Find the lines of data that contain the string "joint", then list them.

=======

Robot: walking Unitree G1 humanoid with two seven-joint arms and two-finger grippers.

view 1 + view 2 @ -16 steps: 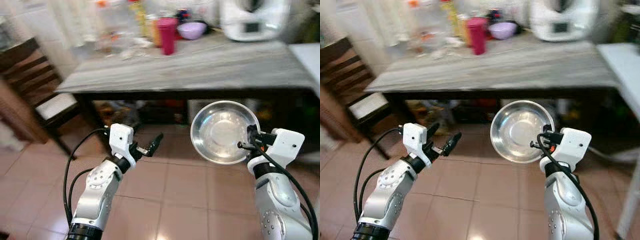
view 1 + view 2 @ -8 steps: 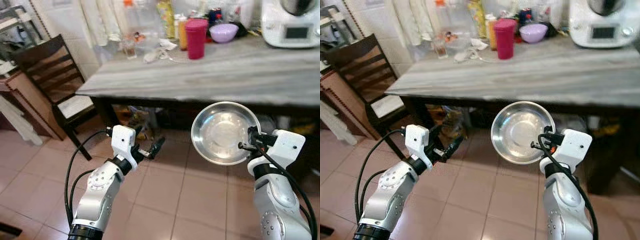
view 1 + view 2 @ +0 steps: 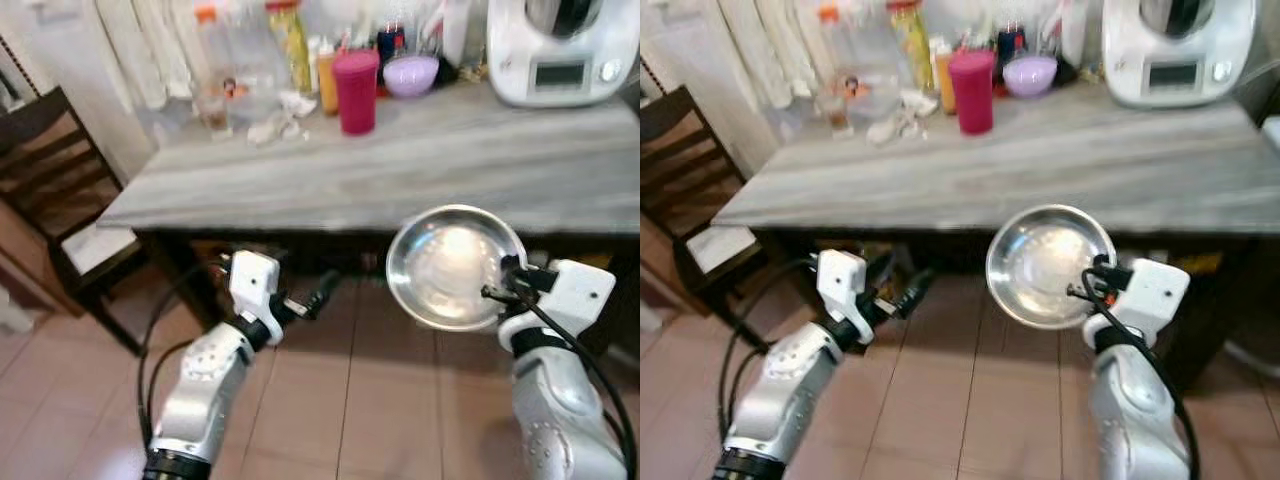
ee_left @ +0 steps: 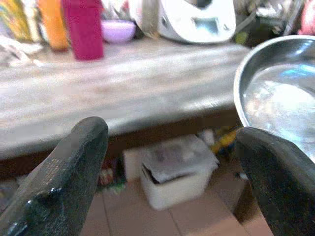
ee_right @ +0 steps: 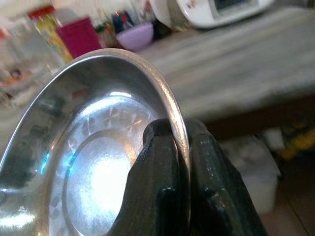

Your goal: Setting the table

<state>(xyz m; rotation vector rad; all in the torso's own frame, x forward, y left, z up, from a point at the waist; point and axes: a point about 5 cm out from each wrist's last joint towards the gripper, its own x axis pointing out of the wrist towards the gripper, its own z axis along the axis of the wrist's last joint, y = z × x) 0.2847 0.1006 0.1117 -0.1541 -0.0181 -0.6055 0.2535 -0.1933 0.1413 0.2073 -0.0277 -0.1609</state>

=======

> _Worked solution_
Robot: walking Unitree G1 humanoid with two seven-joint arms and two-finger grippers.
<state>(xyz m; rotation vector rad; all in the torso's own frame, x forward, y left, z up, from a point at the waist; point and axes: a point about 5 cm out from each wrist's last joint towards the gripper, its own x axis pointing out of the wrist towards the gripper, its own z axis along the axis of the wrist's last joint, y = z × x) 0.2847 0.1006 0.1117 -0.1541 -0.0181 -0.6055 0.2535 -0.1933 0.1413 0.2073 -0.0277 -0.1609</state>

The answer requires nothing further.